In others, centre-left support has been siphoned off from both sides of the spectrum, as is the case in France. This latter option better characterizes the Czech situation, but nevertheless it remains an oddity.

For example, third-place went to none other than the Pirate Party, accounting for 10.8% of the vote. This party is pro-EU, and emphasizes digital freedom and direct democracy. This is notable because Pirate parties have almost never left the political fringes; with the only other notable success occurring in Iceland, where the Pirates also achieved a third-place position in 2016. They have since fallen to 6th, making the Czech Pirates the most successful Pirate party in terms of parliamentary representation.

This result might imply a greater emphasis on the purely non-establishment character of the parties elected, rather than their particular policies. Narratives such as the Trump comparison, or the fall of the establishment left, have undeniable explanatory power, but ought to be tempered with specifics.

One final narrative to address is the growing gulf between the generally pro-EU Western Europe, and the generally “Eurosceptic” Central Europe.

The worry for many here is two-fold. First, that the Czech Republic will further add its voice in dissent against Brussels to those of Poland and Hungary, who have sharply criticized the EU for its policy of shared asylum-seeker relocation, and have branded EU leaders as elitists attempting to weaken national sovereignty.While clearly this would be true with regard to immigration, Babiš has been murkier elsewhere. For instance, he is not in favour of any sort of “Czexit,” noting the importance of EU funding to the Republic.

The second concern stems from the illiberal turns the two aforementioned states have taken.

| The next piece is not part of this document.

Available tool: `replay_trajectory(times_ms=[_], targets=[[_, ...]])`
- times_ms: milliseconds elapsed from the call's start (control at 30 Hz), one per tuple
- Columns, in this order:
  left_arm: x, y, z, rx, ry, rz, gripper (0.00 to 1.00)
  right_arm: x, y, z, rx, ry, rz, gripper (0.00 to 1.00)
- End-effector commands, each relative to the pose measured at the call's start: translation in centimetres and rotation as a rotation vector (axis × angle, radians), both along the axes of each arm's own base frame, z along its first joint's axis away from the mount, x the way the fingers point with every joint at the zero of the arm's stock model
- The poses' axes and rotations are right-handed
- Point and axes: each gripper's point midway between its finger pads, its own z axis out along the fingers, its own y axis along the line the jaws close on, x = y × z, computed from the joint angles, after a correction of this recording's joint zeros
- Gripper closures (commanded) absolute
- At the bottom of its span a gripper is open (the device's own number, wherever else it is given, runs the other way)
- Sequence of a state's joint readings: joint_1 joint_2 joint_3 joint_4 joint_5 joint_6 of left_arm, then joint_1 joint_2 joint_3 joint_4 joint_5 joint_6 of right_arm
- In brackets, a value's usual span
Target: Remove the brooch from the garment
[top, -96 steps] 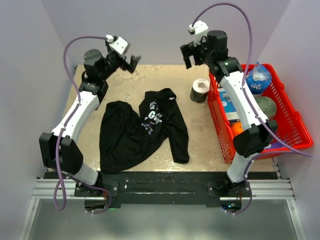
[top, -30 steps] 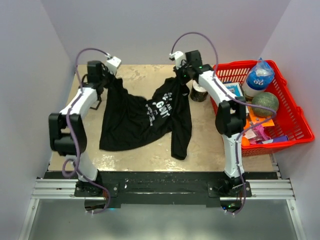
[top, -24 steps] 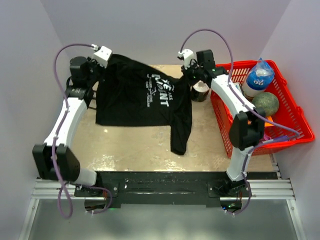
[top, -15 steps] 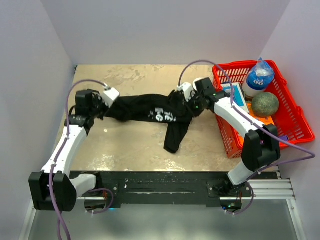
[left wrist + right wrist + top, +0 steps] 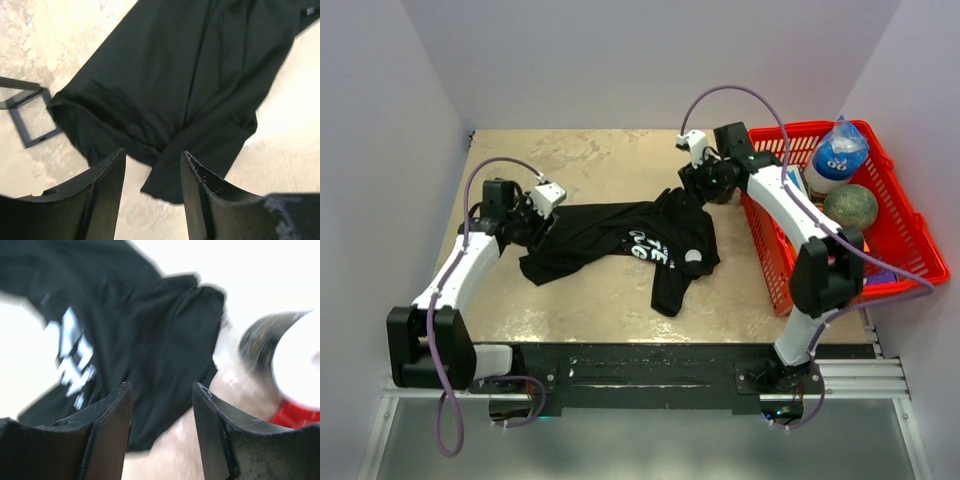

While Hungary’s Victor Orban has undermined Hungarian press freedom, the Law and Justice Party in Poland has waged a war against the courts, stacking it with loyal appointees and refusing to implement official decisions.

The Czech Republic is often seen as a glowing beacon in this regard, with a history of civic values stretching back to moments of Czech civic dissidence against communism, namely the Prague Spring and Velvet Revolution.

It remains to be seen whether Babiš has any illiberal ambition. His success as a media mogul might spark worry about conflicts of interest, but it is likely that his purview for any serious legal change is limited. This is because Babiš will have to seek either a coalition or a minority government, with a minimum of two additional parties that would need to support him to acquire a majority force.

Until the character of this coalition is determined, the extent of any illiberal threat will be unknown. Nevertheless, any immediate comparisons to the Hungarian or Polish experience seem too hasty.

The Czech election can be usefully framed in the context of a wave of global and European populism. However, as is often the case, the reality does not fully mimic the narrative.